Tyler’s company culture in Plano

At its Plano headquarters, which is a former YMCA facility, Tyler has a workplace culture dedicated to employee well-being. There’s also a desire to cultivate young tech talent.

[Photo: Courtesy Tyler Technologies]

Tyler has a strong internship program offered year-round that gives students the hands-on opportunity to learn and grow in the tech industry. Tyler also each year holds the Maine App Challenge, which invites high school students in Maine to develop an app that solves a unique challenge.
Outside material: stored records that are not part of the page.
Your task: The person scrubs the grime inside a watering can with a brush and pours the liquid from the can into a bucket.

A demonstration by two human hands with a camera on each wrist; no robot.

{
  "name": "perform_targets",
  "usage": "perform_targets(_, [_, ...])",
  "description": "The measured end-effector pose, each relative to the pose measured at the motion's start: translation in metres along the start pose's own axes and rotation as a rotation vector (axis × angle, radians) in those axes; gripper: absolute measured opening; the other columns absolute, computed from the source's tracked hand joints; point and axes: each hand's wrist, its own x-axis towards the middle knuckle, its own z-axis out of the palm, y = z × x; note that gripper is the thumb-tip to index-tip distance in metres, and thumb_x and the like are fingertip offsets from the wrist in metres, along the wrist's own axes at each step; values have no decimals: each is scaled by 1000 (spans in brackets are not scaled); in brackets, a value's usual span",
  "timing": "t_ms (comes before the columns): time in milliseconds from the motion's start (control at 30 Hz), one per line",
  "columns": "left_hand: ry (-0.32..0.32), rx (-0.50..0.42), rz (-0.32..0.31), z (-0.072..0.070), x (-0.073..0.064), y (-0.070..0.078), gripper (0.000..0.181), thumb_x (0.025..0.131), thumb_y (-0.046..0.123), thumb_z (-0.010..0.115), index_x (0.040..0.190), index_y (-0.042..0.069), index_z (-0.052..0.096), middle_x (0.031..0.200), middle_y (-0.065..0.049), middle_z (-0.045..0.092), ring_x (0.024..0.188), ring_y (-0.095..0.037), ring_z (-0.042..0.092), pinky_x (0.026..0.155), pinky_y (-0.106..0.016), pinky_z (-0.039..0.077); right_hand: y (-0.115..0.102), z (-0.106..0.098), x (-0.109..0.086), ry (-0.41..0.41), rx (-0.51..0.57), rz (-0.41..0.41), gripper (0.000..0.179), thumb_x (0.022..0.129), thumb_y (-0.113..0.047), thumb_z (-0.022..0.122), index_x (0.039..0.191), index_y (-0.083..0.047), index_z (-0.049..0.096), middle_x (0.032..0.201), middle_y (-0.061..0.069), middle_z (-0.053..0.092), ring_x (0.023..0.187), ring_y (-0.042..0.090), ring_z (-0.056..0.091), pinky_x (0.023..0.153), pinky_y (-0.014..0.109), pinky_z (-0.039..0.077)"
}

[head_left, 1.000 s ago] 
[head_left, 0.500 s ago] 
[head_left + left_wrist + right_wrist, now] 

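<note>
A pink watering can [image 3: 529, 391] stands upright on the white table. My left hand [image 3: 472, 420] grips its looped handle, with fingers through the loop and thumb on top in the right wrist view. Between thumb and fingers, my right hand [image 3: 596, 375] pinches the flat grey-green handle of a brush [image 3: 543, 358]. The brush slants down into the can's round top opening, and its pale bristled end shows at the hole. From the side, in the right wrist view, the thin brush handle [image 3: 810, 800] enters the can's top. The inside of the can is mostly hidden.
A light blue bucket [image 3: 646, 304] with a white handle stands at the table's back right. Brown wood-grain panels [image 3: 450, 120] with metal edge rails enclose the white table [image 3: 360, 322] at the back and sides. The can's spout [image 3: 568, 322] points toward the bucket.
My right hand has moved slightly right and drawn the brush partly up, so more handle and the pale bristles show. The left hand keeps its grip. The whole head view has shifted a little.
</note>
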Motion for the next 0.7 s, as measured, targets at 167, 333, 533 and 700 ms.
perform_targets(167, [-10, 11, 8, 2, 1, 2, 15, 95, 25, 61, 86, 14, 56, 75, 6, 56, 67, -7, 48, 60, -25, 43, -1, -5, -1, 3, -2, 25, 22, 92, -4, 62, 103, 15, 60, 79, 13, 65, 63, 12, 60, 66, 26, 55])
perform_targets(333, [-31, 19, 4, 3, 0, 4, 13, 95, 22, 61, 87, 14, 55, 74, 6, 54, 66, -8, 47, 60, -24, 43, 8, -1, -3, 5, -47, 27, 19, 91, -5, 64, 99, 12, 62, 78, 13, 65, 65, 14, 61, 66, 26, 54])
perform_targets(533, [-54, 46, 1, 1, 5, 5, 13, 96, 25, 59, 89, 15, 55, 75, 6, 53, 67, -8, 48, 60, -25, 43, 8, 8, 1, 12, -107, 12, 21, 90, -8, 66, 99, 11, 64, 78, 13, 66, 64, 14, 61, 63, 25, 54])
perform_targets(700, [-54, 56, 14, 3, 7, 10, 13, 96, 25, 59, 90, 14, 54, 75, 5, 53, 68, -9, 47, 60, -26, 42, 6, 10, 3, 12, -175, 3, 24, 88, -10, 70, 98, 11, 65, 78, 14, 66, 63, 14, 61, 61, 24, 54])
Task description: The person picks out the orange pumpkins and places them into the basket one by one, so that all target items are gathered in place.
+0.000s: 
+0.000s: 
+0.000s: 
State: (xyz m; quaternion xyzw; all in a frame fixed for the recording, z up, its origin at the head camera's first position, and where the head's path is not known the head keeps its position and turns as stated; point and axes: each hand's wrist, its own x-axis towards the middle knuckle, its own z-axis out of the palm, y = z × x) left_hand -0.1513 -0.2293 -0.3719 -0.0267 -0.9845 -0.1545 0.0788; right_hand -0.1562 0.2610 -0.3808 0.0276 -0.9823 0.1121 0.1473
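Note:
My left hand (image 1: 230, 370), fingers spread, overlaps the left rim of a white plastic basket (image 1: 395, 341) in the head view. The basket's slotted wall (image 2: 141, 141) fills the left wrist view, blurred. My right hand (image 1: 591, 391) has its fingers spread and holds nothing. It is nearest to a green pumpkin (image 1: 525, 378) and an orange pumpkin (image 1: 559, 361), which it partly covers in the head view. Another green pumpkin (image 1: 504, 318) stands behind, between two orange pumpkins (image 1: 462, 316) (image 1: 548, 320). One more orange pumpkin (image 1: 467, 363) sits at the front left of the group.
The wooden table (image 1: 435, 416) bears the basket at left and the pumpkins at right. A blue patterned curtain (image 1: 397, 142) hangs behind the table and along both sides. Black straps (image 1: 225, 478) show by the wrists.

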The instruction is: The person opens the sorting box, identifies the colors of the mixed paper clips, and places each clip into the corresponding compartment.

The top three winners are awarded a total of $10,000 in college scholarships.

Though the recent news is exciting to Tyler—especially the S&P 500—Miller says the company’s culture hinges on its clients.

While we shared the S&P 500 news internally with our employees, our focus has always been on serving the public through strong client relationships rather than focusing on stock performance,” he said. “We’re pleased with the news, of course, but we get more excited about client success stories, such as the news in American City & County magazine about our civic services solution helping El Cajon, California, face big city problems with a little city budget.”

For companies not yet on the list, this focus is incredibly important. Miller recommends others stay focused on executing their strategy, whatever it is, at the highest possible level.

“They should make sure they are serving all of their constituents—customers, employees, and shareholders,” he said. “And, manage their balance sheet and financial position prudently for the long term.”

Quincy Preston and Sophia Gonzalez contributed to this report. The story was updated with additional information on Tuesday, June 23 at 10:20 a.m.